At launch the company offered — and has since discontinued — a Founder’s Edition, which included a limited-edition blue controller, a Chromecast Ultra streaming device, three months of Stadia Pro, Bungie’s full Destiny 2 experience, first dibs on a username and a buddy pass that gave a friend three months to try Stadia Pro.

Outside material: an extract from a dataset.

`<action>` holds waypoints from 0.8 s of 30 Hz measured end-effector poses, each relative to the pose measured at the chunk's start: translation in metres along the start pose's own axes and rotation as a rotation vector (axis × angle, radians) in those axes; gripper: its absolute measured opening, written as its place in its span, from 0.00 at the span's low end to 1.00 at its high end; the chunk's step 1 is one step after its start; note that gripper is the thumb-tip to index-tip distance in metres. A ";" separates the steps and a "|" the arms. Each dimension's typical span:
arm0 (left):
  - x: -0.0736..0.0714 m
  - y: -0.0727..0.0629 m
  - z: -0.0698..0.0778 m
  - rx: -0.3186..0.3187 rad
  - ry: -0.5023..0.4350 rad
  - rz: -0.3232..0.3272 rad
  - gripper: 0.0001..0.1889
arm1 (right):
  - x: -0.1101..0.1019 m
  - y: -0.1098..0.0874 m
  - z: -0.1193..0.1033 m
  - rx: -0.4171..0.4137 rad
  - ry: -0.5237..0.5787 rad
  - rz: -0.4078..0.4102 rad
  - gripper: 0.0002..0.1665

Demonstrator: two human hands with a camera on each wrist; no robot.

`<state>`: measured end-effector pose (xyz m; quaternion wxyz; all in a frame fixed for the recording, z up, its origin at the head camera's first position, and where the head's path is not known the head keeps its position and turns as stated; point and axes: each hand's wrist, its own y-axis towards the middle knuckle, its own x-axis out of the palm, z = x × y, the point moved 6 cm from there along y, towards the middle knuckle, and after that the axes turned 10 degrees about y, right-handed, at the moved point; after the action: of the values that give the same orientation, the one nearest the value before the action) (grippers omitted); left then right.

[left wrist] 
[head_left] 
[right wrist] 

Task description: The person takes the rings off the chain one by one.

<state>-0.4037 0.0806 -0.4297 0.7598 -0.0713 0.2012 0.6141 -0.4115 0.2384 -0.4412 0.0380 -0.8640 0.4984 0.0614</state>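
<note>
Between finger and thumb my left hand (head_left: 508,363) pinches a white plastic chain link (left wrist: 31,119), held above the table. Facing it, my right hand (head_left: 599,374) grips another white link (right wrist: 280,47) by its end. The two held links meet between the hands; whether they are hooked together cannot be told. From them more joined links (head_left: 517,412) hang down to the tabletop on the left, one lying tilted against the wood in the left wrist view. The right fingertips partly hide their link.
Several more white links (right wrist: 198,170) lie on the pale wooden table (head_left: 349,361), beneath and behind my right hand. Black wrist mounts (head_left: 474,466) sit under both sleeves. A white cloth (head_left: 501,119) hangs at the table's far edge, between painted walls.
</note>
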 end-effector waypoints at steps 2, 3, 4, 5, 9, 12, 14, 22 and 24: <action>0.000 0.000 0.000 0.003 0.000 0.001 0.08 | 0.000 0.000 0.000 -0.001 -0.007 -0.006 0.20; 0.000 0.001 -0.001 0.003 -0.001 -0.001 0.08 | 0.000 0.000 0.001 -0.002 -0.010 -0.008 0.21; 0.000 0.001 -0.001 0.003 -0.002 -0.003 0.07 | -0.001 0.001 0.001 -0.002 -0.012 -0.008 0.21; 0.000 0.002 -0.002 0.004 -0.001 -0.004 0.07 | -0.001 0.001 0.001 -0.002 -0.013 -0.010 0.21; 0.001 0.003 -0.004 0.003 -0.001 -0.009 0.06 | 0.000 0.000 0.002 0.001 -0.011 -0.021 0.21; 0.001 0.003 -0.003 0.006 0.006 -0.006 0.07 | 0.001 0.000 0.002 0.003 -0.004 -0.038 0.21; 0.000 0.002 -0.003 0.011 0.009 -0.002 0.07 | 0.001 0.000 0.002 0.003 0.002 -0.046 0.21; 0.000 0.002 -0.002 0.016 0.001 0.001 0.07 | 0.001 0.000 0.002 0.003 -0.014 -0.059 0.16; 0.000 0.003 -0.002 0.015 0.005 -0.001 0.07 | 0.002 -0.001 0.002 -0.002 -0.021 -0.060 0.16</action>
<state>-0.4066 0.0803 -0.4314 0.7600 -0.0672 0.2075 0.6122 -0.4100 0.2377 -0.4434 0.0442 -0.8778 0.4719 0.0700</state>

That has since evolved into the $129 (£119) Premiere Edition, which comes with a white Stadia controller, Chromecast Ultra and three months of the Pro subscription. In mid-January 2020, Verizon announced it would be bundling Stadia Premiere Edition with new subscriptions to its top-end Fios Gigabit broadband plan beginning Jan. 29.
Stadia subscription tiers
$9.99 (£8.99) a month
Started April 8
Now (only with Premiere Edition bundle)
Up to 1080/60fps, stereo sound
Hardware permitting, up to 4K/60p HDR and 5.1 surround
Periodic limited-window offers
Limited time discount offers, percent varies
Stadia is available in North America (plus Puerto Rico and Alaska, but not Hawaii or Guam) and selected countries in Western Europe and Scandinavia, including the UK.
How do I buy games?
The Stadia game store lists the current titles available for the service. Game prices are typically the publisher prices and sold only through Google. Pro subscribers get access to occasional deals for games that happen periodically.
If you decide to cancel your Stadia Pro subscription or choose not to subscribe after your free three months are up, it reverts to Stadia Base, so you can still play any Stadia games you’ve paid for. However, you lose access to any free games or content that you got as a perk of the Pro subscription. Google saves your progress and add-on history so you can resubscribe and pick up where you left off.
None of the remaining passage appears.